WHAT IS EXPECTED: Find the line with "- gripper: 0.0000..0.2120" in the entries below, then reproduce it and every line after it down to and including the line with "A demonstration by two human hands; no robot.", exactly.

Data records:

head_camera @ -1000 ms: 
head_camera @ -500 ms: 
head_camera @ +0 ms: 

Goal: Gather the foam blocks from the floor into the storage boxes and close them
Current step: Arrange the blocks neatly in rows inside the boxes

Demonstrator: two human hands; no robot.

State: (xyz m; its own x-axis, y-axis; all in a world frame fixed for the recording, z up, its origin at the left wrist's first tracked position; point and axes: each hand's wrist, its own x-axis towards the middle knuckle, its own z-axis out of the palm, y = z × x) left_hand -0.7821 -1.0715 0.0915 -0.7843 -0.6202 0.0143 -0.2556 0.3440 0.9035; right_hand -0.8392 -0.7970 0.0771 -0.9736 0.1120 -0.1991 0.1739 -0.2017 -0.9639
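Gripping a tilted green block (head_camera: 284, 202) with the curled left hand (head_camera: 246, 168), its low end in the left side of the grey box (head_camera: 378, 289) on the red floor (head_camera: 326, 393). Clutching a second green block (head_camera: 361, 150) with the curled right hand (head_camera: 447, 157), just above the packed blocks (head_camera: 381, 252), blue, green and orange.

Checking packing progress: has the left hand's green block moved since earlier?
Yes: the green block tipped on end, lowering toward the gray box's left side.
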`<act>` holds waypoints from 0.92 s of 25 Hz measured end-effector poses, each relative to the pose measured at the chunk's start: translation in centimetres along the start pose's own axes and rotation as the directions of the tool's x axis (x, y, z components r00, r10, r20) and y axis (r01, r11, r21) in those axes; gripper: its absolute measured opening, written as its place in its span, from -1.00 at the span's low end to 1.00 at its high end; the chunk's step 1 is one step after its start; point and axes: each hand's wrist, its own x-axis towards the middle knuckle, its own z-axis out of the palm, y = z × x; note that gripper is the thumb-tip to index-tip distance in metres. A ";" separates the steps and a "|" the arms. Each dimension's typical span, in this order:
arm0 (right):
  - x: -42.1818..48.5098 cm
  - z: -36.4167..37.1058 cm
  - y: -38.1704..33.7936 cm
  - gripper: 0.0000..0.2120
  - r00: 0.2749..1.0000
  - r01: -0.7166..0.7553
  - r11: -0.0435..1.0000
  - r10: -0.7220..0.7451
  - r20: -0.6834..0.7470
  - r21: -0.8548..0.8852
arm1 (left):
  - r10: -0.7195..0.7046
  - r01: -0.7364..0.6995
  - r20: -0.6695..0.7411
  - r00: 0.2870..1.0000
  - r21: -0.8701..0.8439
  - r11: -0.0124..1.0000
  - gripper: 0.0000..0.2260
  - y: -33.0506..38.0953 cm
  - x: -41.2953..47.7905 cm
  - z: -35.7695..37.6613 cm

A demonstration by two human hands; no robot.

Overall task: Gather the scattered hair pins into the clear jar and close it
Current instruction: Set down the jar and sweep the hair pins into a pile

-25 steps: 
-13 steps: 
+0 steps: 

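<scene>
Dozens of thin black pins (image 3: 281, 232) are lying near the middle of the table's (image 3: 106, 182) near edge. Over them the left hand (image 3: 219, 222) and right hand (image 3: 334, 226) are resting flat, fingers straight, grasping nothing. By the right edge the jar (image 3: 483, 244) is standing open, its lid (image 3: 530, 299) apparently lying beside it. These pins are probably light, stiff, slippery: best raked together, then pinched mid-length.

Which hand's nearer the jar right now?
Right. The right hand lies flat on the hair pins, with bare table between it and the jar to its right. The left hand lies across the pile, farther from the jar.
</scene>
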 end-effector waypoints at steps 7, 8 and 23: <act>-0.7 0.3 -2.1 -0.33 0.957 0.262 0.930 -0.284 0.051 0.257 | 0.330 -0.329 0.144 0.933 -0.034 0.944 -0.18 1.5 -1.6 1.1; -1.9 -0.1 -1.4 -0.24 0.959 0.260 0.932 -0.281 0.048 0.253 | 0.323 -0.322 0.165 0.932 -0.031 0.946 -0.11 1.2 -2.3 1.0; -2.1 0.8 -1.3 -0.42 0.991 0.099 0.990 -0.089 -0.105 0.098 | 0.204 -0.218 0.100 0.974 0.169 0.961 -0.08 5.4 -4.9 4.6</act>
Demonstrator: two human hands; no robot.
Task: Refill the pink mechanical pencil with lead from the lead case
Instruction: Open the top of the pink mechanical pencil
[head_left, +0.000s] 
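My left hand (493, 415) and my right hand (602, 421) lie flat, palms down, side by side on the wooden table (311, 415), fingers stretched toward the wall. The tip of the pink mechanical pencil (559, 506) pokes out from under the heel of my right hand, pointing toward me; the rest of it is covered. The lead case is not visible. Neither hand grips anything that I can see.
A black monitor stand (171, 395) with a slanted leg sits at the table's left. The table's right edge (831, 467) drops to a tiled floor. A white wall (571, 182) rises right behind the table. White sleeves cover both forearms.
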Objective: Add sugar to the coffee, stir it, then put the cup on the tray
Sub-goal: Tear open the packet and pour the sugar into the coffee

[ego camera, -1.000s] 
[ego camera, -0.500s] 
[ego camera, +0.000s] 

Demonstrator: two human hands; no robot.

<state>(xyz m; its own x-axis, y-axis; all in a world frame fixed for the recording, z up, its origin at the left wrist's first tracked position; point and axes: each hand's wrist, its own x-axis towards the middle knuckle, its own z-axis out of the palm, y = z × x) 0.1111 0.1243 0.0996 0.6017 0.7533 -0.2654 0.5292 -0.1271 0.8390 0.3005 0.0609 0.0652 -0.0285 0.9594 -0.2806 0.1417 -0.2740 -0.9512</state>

WRITTEN REPLY:
  - gripper: 0.0000..0.2120
  - r00: 0.2749..1.0000
  - r01: -0.7166..0.7553
  - r11: -0.0435..1.0000
  - r10: -0.7220..0.7451
  - r20: -0.6834..0.7470
  - r21: -0.8548..0.8852
arm1 (left):
  - r10: -0.7195..0.7046
  - r01: -0.7364..0.6995
  - r20: -0.6695..0.7411
  - r00: 0.2870..1.0000
  - r21: -0.8701..0.8439
  - r11: -0.0124..1.0000
  - gripper: 0.0000..0.2260
  - y: -33.0506..38.0953 cm
  - x: -41.2953..47.7905 cm
  - z: -35.7695..37.6613 cm

A demonstration by two human hands; no robot.

The required response has been given in full.